Case Law Details
ITO Vs Asamannoor Service Co-Operative Bank Ltd. (Kerala High Court)
The Kerala High Court has recently delivered a landmark judgment in the case of ITO Vs Asamannoor Service Co-Operative Bank Ltd., addressing the vital aspect of providing a reasonable opportunity to be heard under Section 148A(b) of the Income Tax Act. This decision, dated 17.10.2023, emphasized the significance of adhering to the principles of natural justice in the process of reassessment under the Income Tax Act.
The core issue in this case revolved around the assessment order passed by the Income Tax Officer Ward-2, Aluva, proposing a re-assessment for the assessment year 2019-20 without affording the assessee, Asamannoor Service Co-Operative Bank Ltd., an adequate opportunity to be heard as mandated under Section 148A(b) of the Income Tax Act.
The appellant, in this case, contended that the mere issuance of a show cause notice under Section 148A(b) sufficed as providing an opportunity of being heard. However, the court found this interpretation to be too narrow and lacking in substance, emphasizing that an effective opportunity of being heard involves not just the issuance of a notice but also the consideration of the assessee’s reply and the granting of a personal hearing to present their case fully.
The Kerala High Court meticulously analyzed the provisions of Section 148A of the IT Act, asserting that the obligation to provide an opportunity of being heard goes beyond the mere issuance of a show cause notice. It requires active engagement with the assessee’s response and, crucially, the provision of a personal hearing. This interpretation aligns with the broader objectives of ensuring fairness and adherence to the principles of natural justice within the assessment process.
The Kerala High Court’s decision in ITO Vs Asamannoor Service Co-Operative Bank Ltd. marks a significant milestone in the interpretation of the Income Tax Act, particularly concerning the reassessment process under Section 148A(b). It reaffirms the judiciary’s commitment to upholding the principles of natural justice and ensuring that the assessee is provided a fair and reasonable opportunity to present their case. This judgment not only sets a precedent for similar cases but also sends a clear message to the authorities about the importance of procedural fairness in the assessment process.
FULL TEXT OF THE JUDGMENT/ORDER OF KERALA HIGH COURT
The Revenue is in appeal before us impugning the judgment dated 17.10.2023 of a learned Single Judge in W.P.(C).No.12595 of 2023. Since a detailed narration of the facts of the petitioner’s case in the writ petition is given in the impugned judgment, we choose not to reiterate those in this judgment since the appeal of the Revenue lies in a very narrow compass.
2. In the writ petition, the challenge of the writ petitioner was to Ext.P5 order passed by the Income Tax Officer Ward-2, Aluva, in terms of Section 148A(d) of the Income Tax Act [hereinafter referred to as the ‘IT Act’] and the consequential notice [Ext.P6] issued to the writ petitioner by the said Officer under Section 148 of the IT Act proposing a re-assessment of the income for the assessment year 2019-20.
3. The grievance of the writ petitioner was that while the appellant herein had issued the notice under Section 148A(b) of the IT Act [Ext.P3] calling upon it to show cause as to why a notice under Section 148 should not be issued, and the petitioner had, by Ext.P4 reply, re-iterated that it had no taxable income and was therefore advised not to file a return of income as there was no income that had escaped assessment, the appellant herein proceeded to pass Ext.P5 order without affording the petitioner an opportunity of being heard as mandated under Section 148A(b) of the IT Act.

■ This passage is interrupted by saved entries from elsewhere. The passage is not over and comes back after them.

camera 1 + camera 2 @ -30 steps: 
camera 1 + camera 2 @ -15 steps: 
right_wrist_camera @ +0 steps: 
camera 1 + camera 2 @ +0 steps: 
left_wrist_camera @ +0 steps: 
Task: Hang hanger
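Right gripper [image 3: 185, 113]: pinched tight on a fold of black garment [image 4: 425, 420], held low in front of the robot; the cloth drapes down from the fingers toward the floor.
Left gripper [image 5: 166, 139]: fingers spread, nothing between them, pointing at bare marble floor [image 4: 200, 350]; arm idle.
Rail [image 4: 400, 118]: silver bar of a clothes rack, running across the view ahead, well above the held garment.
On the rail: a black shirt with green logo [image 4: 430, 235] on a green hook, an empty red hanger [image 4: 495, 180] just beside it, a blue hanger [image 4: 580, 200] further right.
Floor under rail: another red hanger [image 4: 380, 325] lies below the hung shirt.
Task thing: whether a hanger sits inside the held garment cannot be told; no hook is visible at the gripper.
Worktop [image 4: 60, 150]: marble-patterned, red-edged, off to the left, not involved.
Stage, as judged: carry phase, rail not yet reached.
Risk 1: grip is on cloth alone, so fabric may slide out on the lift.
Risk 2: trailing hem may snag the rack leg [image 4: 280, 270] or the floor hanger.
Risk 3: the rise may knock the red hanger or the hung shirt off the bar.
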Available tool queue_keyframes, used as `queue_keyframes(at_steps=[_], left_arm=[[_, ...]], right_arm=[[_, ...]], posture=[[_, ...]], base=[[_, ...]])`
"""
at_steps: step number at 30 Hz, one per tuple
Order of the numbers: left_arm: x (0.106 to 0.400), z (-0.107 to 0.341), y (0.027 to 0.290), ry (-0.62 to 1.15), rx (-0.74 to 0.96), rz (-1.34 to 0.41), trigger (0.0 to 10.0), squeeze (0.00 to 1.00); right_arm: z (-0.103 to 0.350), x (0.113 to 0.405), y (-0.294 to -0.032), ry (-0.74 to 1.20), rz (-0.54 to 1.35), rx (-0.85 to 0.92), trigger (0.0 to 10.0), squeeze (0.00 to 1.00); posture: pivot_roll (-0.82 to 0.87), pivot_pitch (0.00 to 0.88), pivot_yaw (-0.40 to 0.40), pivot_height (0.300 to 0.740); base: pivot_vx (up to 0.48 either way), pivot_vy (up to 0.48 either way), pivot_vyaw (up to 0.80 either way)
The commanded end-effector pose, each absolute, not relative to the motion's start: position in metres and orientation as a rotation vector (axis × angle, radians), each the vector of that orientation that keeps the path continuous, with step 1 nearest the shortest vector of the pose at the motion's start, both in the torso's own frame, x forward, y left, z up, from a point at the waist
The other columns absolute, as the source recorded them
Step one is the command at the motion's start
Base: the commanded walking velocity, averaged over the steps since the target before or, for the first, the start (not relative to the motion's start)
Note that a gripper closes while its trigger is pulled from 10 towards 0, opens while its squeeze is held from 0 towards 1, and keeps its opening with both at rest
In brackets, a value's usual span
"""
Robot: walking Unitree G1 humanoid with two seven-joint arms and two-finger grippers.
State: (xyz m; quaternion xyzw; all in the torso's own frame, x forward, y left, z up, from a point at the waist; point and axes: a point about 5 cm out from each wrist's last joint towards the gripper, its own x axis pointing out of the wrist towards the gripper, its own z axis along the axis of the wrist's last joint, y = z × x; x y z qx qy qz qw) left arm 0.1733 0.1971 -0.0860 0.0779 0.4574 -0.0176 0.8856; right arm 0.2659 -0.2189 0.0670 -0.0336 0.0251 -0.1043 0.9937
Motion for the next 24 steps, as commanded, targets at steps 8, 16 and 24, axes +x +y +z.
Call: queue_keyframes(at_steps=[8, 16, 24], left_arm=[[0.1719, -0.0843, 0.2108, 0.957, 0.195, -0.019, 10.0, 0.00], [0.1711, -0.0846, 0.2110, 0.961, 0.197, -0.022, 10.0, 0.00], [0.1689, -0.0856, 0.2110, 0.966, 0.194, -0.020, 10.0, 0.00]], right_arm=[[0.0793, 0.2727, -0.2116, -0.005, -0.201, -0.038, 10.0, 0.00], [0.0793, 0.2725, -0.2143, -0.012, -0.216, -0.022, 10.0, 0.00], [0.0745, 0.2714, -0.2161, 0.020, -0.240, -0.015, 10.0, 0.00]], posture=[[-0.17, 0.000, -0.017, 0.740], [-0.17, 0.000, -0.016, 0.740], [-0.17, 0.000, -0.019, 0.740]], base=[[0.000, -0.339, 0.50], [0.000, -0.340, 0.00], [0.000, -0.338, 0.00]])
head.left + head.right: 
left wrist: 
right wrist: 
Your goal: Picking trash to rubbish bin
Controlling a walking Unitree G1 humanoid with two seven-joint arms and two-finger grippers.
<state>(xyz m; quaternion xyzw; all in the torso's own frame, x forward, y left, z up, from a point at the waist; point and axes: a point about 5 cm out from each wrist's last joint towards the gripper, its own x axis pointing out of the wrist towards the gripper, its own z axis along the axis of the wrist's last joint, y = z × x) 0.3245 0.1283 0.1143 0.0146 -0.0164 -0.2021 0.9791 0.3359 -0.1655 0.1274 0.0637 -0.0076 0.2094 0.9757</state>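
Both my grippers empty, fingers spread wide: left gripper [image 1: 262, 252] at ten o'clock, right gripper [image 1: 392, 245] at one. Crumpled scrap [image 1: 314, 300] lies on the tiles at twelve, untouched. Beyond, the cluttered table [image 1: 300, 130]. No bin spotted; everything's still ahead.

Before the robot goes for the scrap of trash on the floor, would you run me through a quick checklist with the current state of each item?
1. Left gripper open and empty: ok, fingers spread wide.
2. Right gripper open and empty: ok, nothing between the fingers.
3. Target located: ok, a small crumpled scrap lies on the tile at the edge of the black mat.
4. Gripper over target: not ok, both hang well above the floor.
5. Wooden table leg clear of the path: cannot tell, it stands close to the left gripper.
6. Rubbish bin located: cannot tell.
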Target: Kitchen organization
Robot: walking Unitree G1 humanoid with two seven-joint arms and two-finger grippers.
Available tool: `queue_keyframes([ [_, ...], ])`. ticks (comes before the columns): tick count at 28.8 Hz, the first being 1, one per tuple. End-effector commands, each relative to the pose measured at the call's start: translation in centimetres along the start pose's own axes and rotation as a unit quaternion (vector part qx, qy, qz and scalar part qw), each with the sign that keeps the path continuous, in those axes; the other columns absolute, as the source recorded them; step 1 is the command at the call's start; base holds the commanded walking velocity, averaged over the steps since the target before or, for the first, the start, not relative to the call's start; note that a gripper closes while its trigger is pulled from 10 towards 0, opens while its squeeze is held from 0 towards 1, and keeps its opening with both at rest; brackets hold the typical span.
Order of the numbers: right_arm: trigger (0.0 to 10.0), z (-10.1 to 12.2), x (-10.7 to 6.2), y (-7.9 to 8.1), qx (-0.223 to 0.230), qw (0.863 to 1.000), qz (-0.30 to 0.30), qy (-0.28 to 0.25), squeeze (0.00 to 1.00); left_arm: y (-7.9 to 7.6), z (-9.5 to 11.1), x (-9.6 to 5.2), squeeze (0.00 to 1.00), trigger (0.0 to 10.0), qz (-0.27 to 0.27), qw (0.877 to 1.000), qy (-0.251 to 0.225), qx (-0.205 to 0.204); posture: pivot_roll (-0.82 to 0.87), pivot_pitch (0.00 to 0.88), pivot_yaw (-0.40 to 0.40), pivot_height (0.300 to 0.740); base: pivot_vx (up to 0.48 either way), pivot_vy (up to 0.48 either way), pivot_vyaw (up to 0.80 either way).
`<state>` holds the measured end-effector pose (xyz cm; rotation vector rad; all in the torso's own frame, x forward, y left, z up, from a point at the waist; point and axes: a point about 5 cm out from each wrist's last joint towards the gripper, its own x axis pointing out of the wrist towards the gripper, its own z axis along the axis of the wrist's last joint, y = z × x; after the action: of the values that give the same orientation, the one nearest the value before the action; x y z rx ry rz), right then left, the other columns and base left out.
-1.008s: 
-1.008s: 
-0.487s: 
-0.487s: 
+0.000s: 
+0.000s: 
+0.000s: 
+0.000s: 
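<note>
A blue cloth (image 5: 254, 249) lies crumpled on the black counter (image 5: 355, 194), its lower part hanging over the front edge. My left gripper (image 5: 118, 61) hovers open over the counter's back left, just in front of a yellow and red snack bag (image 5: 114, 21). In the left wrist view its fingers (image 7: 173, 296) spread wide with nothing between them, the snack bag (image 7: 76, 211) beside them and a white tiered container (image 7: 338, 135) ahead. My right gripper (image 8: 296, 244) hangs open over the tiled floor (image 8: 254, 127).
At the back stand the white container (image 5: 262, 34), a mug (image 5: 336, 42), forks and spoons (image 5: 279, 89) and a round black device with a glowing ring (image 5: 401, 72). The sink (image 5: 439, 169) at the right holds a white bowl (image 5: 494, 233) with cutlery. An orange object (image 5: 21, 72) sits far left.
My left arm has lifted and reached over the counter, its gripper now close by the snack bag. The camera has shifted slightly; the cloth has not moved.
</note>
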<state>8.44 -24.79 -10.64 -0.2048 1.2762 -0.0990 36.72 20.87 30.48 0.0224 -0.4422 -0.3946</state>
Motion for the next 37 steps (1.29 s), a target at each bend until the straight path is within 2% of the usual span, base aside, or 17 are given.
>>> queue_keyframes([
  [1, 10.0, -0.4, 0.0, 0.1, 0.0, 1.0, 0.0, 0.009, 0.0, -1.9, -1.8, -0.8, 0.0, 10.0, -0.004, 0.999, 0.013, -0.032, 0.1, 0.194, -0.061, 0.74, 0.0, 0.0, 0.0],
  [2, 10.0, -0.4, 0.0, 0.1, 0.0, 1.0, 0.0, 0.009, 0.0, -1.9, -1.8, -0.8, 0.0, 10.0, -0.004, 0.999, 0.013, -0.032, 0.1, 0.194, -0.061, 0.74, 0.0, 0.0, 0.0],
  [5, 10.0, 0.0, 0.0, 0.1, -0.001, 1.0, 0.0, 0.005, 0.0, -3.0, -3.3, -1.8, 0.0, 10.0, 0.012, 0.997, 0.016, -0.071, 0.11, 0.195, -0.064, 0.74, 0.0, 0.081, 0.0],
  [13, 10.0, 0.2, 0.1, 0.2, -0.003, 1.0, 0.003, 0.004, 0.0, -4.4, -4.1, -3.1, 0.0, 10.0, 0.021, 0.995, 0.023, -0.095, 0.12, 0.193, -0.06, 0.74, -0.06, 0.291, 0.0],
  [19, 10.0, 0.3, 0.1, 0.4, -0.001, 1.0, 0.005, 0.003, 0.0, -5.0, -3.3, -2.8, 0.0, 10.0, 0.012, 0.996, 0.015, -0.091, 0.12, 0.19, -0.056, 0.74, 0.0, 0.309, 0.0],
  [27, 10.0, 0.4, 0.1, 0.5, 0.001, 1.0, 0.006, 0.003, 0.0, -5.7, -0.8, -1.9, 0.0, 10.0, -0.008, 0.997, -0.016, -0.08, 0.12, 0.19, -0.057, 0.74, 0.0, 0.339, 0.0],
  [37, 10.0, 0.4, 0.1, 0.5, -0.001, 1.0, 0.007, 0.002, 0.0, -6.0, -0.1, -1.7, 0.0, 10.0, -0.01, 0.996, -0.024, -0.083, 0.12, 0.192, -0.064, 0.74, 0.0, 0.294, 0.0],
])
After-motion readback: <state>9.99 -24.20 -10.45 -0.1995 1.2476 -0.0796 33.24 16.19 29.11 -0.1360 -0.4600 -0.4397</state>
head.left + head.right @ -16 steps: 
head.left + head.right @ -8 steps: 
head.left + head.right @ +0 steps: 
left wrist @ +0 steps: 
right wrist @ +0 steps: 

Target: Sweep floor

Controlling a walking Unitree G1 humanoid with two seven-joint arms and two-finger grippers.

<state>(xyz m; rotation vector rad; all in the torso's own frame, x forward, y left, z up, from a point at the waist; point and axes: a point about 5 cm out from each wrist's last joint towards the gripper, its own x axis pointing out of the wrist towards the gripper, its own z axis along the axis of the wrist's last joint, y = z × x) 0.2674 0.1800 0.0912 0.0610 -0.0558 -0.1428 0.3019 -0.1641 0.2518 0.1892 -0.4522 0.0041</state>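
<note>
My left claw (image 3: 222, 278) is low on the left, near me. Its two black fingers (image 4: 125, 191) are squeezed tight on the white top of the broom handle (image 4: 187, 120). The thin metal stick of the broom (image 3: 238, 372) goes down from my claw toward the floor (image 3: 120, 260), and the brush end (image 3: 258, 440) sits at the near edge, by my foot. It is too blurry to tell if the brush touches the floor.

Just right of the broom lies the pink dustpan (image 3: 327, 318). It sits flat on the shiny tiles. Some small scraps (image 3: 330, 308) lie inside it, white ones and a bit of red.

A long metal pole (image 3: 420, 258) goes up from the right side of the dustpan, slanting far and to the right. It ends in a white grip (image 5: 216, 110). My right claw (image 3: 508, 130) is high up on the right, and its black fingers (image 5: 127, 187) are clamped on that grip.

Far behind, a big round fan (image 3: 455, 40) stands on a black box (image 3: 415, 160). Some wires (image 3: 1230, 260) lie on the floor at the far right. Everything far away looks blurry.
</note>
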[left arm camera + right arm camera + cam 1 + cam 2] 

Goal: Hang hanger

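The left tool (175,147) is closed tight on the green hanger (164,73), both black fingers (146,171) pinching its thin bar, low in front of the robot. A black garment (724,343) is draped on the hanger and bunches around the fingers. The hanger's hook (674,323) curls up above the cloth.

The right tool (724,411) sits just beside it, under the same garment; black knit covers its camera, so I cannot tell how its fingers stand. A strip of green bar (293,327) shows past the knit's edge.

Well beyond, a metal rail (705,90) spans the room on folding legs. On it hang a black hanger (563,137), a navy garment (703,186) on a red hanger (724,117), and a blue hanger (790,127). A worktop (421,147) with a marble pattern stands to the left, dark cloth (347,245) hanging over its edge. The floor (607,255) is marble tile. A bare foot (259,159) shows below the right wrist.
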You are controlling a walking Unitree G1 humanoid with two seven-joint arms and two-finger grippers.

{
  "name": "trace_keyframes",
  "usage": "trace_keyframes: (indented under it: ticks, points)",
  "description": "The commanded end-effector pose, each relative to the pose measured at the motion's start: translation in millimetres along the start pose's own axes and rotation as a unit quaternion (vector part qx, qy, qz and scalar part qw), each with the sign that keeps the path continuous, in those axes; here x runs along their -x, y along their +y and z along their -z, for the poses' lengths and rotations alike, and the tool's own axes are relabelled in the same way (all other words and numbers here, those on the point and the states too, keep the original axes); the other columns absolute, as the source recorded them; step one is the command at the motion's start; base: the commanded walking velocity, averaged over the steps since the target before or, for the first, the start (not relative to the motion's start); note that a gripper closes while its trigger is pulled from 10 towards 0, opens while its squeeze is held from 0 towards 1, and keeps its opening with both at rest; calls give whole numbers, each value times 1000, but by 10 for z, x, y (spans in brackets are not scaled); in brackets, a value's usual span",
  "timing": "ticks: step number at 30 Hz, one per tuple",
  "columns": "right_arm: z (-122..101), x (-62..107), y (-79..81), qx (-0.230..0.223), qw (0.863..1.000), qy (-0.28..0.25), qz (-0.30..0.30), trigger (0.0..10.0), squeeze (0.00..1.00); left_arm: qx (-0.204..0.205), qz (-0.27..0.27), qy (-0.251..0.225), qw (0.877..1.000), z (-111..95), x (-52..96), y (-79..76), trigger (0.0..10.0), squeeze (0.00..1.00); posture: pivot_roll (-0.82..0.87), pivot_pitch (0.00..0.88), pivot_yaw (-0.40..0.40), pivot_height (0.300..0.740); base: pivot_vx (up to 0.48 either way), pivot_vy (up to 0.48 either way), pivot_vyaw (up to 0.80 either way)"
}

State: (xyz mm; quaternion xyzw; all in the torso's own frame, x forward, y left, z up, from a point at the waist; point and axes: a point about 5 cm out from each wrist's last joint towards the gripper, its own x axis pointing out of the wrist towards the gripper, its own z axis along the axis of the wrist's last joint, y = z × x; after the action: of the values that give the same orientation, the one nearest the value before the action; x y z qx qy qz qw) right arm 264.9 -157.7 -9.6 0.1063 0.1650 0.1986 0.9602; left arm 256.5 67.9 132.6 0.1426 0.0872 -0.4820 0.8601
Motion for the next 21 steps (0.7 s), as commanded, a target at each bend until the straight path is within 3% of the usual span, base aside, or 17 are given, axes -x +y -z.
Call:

It was therefore contended that Ext.P5 order was vitiated on account of the non-compliance with the rules of natural justice, and consequently, Ext.P6 notice too was vitiated in law.
4. The learned Single Judge found that inasmuch as Section 148A of the IT Act contemplated the provision of an opportunity of being heard to the assessee, the non-providing of a personal hearing to the assessee vitiated the impugned order and consequential notice. The said order and notice were therefore quashed, and the writ petitioner directed to appear before the appellant herein on or before 27.10.2023 with all relevant documents in its possession for being heard. It was further made clear that if the petitioner did not appear on 27.10.2023, no further opportunity needed to be granted to it by the Income Tax Officer.
5. The appeal by the Revenue is premised on the contention that the express provisions of Section 148A speak of providing an opportunity of being heard by serving upon the assessee a notice to show cause within such time as may be specified in the notice being not less than seven days. The contention, in other words, is that so long as the show cause notice envisaged in Section 148A is issued to the assessee, the opportunity of being heard is to be seen as provided. Reliance is placed on the decisions in Union of India (UOI) v. Jyoti Prakash Mitter – [(1971) 1 SCC 396] and Union of India (UOI) and Ors. v. Jesus Sales Corporation – [(1996) 4 SCC 69].
6. Per contra, it is the submission of the respondent/writ petitioner that the object of Section 148A of the IT Act was to enable the assessee to have an effective opportunity of clarifying its position vis-a-vis the allegations in the show cause notice before the authority that issued the said notice, and hence, the providing of a personal hearing was necessary to comply with the object of the statutory provision.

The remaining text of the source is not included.